I think i better go hunting for more info on this six strings one.


----------



## n87 (7/7/17)

So six strings website is... a little lacking... in anything. the only info is on the facebook post above.
I will hopefully give them a call at some stage.


----------



## n87 (7/7/17)

So I got an entry form and info, here's the rules:



Six Strings Home Brew Comp Rules said:


> The Six String Home Brew-off is open to amateur home brewers. Beers made at a commercial brewing facility using commercial equipment or with assistance of a professional brewer will be disqualified.
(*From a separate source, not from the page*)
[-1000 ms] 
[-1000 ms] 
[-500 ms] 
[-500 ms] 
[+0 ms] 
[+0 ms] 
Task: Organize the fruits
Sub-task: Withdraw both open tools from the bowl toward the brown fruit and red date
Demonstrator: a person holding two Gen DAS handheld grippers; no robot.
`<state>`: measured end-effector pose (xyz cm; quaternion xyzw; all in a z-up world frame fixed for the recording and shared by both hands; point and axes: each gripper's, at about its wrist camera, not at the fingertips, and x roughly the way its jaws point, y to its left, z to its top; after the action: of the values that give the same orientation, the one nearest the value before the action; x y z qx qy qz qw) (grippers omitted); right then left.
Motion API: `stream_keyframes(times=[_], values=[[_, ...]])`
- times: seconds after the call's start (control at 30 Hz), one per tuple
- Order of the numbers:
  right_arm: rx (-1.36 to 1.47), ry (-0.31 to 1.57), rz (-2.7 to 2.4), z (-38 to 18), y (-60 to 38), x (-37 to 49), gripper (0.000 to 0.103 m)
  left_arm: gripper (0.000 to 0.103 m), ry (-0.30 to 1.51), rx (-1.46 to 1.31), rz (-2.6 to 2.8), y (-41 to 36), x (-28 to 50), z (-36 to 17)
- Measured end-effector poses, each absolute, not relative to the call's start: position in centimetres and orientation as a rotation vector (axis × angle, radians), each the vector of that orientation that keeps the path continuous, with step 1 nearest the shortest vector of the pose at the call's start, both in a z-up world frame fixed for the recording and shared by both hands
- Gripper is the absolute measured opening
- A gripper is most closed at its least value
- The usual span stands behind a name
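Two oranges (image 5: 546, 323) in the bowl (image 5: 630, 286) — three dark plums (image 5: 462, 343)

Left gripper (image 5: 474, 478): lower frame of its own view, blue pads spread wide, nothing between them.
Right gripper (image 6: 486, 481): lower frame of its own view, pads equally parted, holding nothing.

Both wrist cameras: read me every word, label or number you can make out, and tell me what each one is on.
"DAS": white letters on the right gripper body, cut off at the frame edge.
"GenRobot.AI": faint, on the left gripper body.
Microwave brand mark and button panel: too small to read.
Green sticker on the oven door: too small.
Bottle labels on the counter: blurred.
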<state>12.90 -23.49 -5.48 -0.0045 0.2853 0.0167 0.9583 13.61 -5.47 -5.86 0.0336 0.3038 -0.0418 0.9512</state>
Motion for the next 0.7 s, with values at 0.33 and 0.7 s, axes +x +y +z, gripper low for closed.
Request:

Entries must be made by home brewers at their home.
> 
> Cost of entry is $5 per entry and a maximum of 4 entries per person.
> 
> ...




Categories:
• Pale Ales
• Indian Pale Ales
• Stouts
• Specialty beers


----------



## n87 (7/7/17)

Got permission to post the entry form.

Entries to be in before 5pm 30th July


----------



## n87 (24/7/17)

Entries close for this one this Sunday.


----------



## ein stein (24/7/17)

cool, i will be visiting my mum up in copa this weekend and have been meaning to visit that brewery, may as well kill two birds with one stone and drop an entry off. any idea on how many entries they have so far?


----------



## n87 (24/7/17)

ein stein said:


> cool, i will be visiting my mum up in copa this weekend and have been meaning to visit that brewery, may as well kill two birds with one stone and drop an entry off. any idea on how many entries they have so far?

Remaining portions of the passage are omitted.